We therefore need to break new ground and consistently establish data-centric methods, processes and tools in SDV development. For example, centrally relevant information such as requirements from regulations or architecture decisions only need to be documented in one place in the company, and all areas that depend on this information can access it directly. This is also referred to as the “single source of truth” or an “Archimedean point” - i.e. a completely indisputable fact. This information must also be consistent, semantically correct and complete. Wherever it makes sense, contexts should be described in a formalized form rather than just in the form of prose text.
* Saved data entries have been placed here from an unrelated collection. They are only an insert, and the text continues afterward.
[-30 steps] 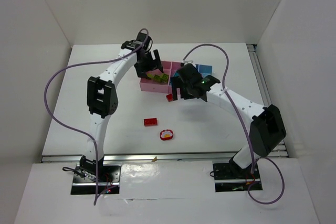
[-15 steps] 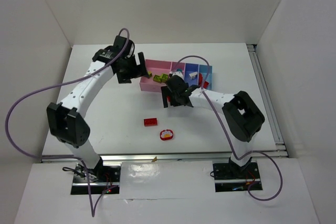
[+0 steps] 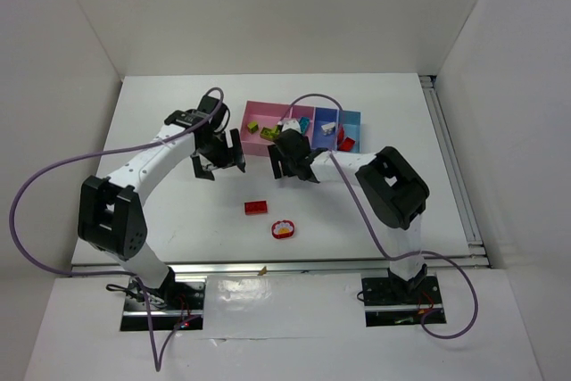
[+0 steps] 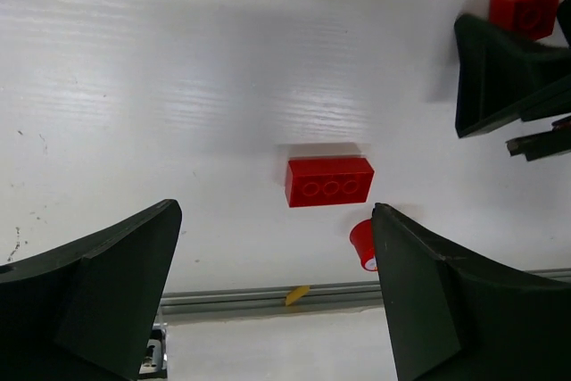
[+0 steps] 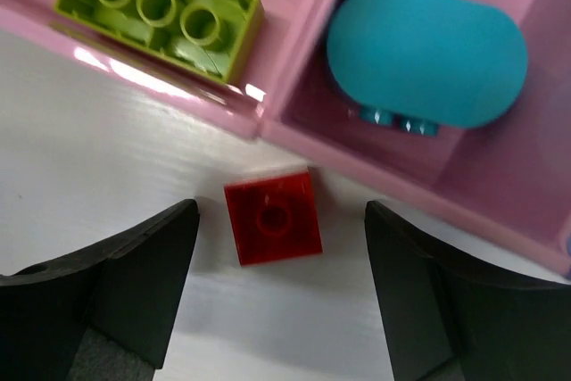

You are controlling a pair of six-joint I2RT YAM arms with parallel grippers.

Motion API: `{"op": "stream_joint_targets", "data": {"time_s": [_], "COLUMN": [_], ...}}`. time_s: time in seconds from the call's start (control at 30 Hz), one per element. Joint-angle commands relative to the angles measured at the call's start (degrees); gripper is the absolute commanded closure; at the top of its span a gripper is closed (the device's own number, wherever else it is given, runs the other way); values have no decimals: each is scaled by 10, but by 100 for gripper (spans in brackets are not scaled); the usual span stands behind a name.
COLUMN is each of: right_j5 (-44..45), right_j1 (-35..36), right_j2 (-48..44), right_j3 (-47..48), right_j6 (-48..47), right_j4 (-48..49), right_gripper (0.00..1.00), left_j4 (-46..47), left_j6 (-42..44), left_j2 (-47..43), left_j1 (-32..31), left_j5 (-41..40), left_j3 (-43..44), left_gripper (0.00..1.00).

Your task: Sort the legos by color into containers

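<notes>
Grasp step: right gripper [image 5: 278, 211], jaws spread, straddles a small square red plastic brick [image 5: 272, 219] beside the pink plastic bin [image 5: 464, 185], needing closure next; left gripper [image 4: 277, 211] jaws also spread.

The white counter [image 3: 161, 113] carries a row of joined bins [image 3: 268, 109], pink and blue, toward its far side. Just beside the near wall of the pink bins lies a small square red brick [image 5: 272, 217], one stud up. Nearer the front, a long red brick [image 3: 256, 208] showing three studs lies flat, with a round red-rimmed piece [image 3: 283, 229] near it but apart. A small yellow scrap [image 3: 262, 269] sits at the rail along the near edge.
</notes>
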Motion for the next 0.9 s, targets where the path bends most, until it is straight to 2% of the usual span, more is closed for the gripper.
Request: {"op": "stream_joint_targets", "data": {"time_s": [0.0, 0.07, 0.17, 0.3, 0.4, 0.6, 0.73, 0.87], "right_j5": [0, 0, 0, 13, 24, 119, 120, 94], "right_j1": [4, 4, 4, 4, 4, 4, -63, -115], "right_j2": [25, 25, 14, -32, -84, -196, -222, -235], "right_j3": [22, 28, 28, 21, 7, -15, -15, -22], "right_j6": [-12, -12, -12, -12, -12, 15, 59, 52], "right_j4": [26, 26, 15, -8, -32, -127, -166, -157], "right_gripper": [20, 24, 37, 66, 68, 66, 65, 63], "left_j4": [12, 12, 12, 17, 17, 11, 5, -7], "left_j6": [-1, 5, 5, 25, 30, 47, 59, 81], "left_j2": [-27, -17, 2, 15, 15, 25, 55, 90], "left_j1": [-3, -3, -3, -8, -14, -33, -69, -116], "left_j5": [2, 7, 14, 24, 24, 3, -2, -20], "left_j3": [-8, -2, 11, 18, 32, 19, 11, 38], "left_gripper": [2, 3, 3, 3, 3, 3, 3, 0]}}
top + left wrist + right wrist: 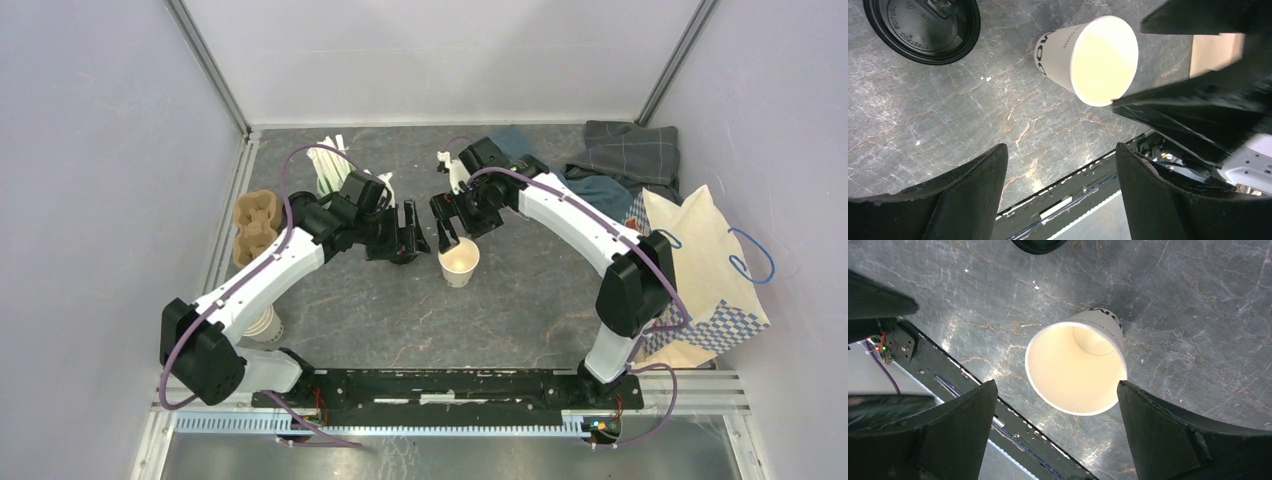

The fact that every piece of information and every aspect can evolve and change must be taken into account. Consistent version and configuration management is therefore also absolutely essential. This is the only way we can master this unique transformation. In essence, the question is: how do we master complexity?
Mastering complexity
As shown in the figure above, there are basically three drivers of complexity:
We need to find appropriate answers to all of these challenges so that SDV can be implemented for customized mass products. We need a systems engineering approach that is rethought with a software mindset.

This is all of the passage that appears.